> **Requirement**: The data below should be duplicated in full, unchanged.

*** Exercise data ***

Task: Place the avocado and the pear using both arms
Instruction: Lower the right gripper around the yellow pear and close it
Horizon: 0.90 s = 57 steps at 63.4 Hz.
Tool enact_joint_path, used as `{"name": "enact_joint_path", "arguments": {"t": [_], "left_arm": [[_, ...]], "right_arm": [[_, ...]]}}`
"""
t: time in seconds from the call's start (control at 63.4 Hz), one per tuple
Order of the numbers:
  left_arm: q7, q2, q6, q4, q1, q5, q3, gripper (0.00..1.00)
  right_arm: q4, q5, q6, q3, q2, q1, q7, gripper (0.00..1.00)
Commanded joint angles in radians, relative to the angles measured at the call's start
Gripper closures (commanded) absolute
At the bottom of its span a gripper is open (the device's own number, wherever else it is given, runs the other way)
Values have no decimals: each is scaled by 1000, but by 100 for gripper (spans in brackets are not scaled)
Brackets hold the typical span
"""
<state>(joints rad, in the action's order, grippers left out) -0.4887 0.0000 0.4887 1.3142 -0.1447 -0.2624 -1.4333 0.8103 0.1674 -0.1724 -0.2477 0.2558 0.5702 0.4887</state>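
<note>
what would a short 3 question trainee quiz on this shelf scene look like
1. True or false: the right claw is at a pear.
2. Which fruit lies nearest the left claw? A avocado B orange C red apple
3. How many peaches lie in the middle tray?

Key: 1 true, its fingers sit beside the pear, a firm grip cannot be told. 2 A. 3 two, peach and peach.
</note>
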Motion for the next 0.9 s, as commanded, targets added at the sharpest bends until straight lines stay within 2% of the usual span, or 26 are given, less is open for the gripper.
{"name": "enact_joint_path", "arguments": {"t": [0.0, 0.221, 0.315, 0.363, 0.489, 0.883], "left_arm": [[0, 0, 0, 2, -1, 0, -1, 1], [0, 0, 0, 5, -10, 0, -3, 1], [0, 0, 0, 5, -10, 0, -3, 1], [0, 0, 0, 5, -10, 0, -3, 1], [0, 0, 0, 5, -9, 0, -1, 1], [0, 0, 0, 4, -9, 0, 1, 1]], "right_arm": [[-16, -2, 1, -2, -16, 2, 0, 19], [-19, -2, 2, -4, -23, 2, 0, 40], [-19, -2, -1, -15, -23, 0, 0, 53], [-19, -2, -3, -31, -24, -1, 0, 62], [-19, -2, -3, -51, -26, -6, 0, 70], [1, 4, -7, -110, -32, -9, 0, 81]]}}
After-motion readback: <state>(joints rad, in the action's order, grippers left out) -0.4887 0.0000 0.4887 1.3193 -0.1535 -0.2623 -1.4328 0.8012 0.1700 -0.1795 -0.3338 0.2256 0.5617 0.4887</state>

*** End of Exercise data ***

> **Answer to the problem**:
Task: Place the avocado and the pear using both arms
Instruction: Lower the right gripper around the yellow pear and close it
Horizon: 0.90 s = 57 steps at 63.4 Hz.
Tool enact_joint_path, used as `{"name": "enact_joint_path", "arguments": {"t": [_], "left_arm": [[_, ...]], "right_arm": [[_, ...]]}}`
"""
t: time in seconds from the call's start (control at 63.4 Hz), one per tuple
Order of the numbers:
  left_arm: q7, q2, q6, q4, q1, q5, q3, gripper (0.00..1.00)
  right_arm: q4, q5, q6, q3, q2, q1, q7, gripper (0.00..1.00)
Commanded joint angles in radians, relative to the angles measured at the call's start
Gripper closures (commanded) absolute
At the bottom of its span a gripper is open (the device's own number, wherever else it is given, runs the other way)
Values have no decimals: each is scaled by 1000, but by 100 for gripper (spans in brackets are not scaled)
Brackets hold the typical span
"""
<state>(joints rad, in the action's order, grippers left out) -0.4887 0.0000 0.4887 1.3142 -0.1447 -0.2624 -1.4333 0.8103 0.1674 -0.1724 -0.2477 0.2558 0.5702 0.4887</state>
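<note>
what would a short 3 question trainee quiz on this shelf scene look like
1. True or false: the right claw is at a pear.
2. Which fruit lies nearest the left claw? A avocado B orange C red apple
3. How many peaches lie in the middle tray?

Key: 1 true, its fingers sit beside the pear, a firm grip cannot be told. 2 A. 3 two, peach and peach.
</note>
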Motion for the next 0.9 s, as commanded, targets added at the sharpest bends until straight lines stay within 2% of the usual span, or 26 are given, less is open for the gripper.
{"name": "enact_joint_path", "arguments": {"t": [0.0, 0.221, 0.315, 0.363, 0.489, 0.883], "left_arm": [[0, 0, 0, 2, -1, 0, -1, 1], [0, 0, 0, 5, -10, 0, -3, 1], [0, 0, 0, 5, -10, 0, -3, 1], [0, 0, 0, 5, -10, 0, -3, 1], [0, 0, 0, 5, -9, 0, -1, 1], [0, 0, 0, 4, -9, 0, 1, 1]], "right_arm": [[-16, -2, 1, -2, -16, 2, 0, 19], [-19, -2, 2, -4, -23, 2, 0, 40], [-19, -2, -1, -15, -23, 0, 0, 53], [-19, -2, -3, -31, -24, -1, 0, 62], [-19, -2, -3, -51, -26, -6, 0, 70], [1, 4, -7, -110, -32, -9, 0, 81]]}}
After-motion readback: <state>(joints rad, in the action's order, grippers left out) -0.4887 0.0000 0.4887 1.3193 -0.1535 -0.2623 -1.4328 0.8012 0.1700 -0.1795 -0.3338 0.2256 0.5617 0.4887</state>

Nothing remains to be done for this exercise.